The study, which was sponsored by MetLife Foundation, found that 9 percent of teens smoked marijuana heavily in the past month, and overall heavy marijuana use is up 80 percent among teens since 2008.
Click here to read the entire study.
“These findings are deeply disturbing as the increases we’re seeing in heavy, regular marijuana use among high school students can spell real trouble for these teens later on,” Steve Pasierb, president and CEO of The Partnership at Drugfree.org, said on the website. “Heavy use of marijuana – particularly beginning in adolescence – brings the risk of serious problems and our data show it is linked to involvement with alcohol and other drugs as well. Kids who begin using drugs or alcohol as teenagers are more likely to struggle with substance use disorders when compared to those who start using after the teenage years.”
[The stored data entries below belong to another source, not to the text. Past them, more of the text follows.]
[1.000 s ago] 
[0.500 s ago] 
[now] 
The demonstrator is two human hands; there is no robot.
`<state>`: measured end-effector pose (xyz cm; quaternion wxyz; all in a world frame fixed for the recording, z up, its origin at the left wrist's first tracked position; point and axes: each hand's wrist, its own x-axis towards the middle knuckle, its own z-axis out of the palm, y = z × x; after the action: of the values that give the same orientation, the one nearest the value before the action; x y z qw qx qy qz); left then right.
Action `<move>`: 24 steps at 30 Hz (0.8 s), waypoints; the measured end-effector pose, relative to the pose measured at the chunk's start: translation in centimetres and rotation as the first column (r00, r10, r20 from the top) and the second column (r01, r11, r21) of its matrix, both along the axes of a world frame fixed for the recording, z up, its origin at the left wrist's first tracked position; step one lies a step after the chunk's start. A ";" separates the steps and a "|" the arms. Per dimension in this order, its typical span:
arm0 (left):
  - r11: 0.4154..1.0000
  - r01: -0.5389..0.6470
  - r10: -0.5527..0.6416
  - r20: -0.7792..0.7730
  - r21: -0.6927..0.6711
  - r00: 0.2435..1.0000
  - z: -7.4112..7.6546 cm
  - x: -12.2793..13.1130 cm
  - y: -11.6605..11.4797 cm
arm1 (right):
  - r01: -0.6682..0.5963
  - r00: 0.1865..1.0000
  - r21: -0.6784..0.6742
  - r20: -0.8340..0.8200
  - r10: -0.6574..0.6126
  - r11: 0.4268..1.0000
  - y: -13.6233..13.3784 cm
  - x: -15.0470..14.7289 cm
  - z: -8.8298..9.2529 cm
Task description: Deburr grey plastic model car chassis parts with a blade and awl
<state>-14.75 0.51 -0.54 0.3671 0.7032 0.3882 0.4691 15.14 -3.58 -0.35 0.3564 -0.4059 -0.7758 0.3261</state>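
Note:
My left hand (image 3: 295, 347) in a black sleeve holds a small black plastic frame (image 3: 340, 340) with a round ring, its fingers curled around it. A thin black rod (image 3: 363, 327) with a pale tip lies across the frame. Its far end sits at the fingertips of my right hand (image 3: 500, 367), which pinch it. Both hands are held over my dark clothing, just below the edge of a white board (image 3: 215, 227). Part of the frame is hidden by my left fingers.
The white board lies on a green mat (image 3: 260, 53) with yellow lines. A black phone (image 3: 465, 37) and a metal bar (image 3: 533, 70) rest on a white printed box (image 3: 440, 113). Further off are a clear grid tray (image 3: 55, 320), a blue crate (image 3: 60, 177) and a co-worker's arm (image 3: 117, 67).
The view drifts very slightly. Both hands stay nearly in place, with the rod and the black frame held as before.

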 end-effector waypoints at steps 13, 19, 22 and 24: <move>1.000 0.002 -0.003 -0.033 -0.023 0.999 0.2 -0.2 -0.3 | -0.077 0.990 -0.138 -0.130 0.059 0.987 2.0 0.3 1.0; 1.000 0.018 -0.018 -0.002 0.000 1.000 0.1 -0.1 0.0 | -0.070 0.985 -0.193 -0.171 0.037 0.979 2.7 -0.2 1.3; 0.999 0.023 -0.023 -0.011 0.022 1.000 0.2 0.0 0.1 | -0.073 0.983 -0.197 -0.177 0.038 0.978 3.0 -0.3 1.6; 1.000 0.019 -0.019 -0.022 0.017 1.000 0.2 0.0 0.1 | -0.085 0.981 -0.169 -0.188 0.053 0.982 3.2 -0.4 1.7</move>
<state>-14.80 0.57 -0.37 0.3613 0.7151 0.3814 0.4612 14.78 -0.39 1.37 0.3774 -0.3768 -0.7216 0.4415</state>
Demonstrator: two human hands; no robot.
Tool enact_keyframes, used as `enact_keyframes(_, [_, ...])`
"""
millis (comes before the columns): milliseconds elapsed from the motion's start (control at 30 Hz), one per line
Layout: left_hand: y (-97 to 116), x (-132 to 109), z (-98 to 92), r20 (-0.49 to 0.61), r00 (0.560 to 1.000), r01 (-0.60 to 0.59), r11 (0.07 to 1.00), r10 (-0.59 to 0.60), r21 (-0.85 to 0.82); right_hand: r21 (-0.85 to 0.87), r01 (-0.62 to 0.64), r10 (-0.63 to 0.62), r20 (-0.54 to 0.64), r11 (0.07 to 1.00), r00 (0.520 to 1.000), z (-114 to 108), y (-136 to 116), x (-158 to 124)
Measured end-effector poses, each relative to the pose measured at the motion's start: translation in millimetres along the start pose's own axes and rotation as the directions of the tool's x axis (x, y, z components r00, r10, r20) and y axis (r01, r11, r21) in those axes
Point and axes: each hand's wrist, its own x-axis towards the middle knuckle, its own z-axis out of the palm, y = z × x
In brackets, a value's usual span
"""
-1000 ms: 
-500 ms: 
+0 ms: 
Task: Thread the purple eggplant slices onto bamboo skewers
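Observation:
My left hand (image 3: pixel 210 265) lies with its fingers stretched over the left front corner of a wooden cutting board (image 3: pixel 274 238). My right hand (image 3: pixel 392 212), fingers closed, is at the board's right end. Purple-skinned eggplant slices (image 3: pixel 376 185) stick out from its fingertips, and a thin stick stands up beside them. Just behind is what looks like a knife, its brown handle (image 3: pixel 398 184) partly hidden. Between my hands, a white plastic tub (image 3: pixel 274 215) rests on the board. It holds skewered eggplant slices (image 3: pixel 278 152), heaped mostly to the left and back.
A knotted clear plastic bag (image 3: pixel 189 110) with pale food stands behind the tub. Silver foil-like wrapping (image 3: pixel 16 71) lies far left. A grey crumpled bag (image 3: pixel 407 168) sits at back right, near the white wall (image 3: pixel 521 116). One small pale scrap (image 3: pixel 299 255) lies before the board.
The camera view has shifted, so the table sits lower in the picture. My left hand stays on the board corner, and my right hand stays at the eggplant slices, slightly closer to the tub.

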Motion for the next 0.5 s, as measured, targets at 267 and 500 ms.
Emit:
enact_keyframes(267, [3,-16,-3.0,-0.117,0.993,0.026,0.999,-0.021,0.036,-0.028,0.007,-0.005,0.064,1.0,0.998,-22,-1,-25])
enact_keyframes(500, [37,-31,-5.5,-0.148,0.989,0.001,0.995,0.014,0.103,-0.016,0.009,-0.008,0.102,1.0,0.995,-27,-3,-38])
Other concerning trends in marijuana use that the study found included the following:
- Past-month use is up 42 percent (up from 19 percent in 2008 to 27 percent in 2011).
- Past-year use is up 26 percent (up from 31 percent in 2008 to 39 percent in 2011).
- Lifetime use is up 21 percent (up from 39 percent in 2008 to 47 percent in 2011, which translates to nearly 8 million teens).
The survey also questioned teens about other substance abuse, such as prescription drugs, and what sorts of concerns they had regarding consequences of substance abuse, or if they even viewed it as having a negative impact. For more results regarding the study, click here to go to the Partnership at Drugfree.org.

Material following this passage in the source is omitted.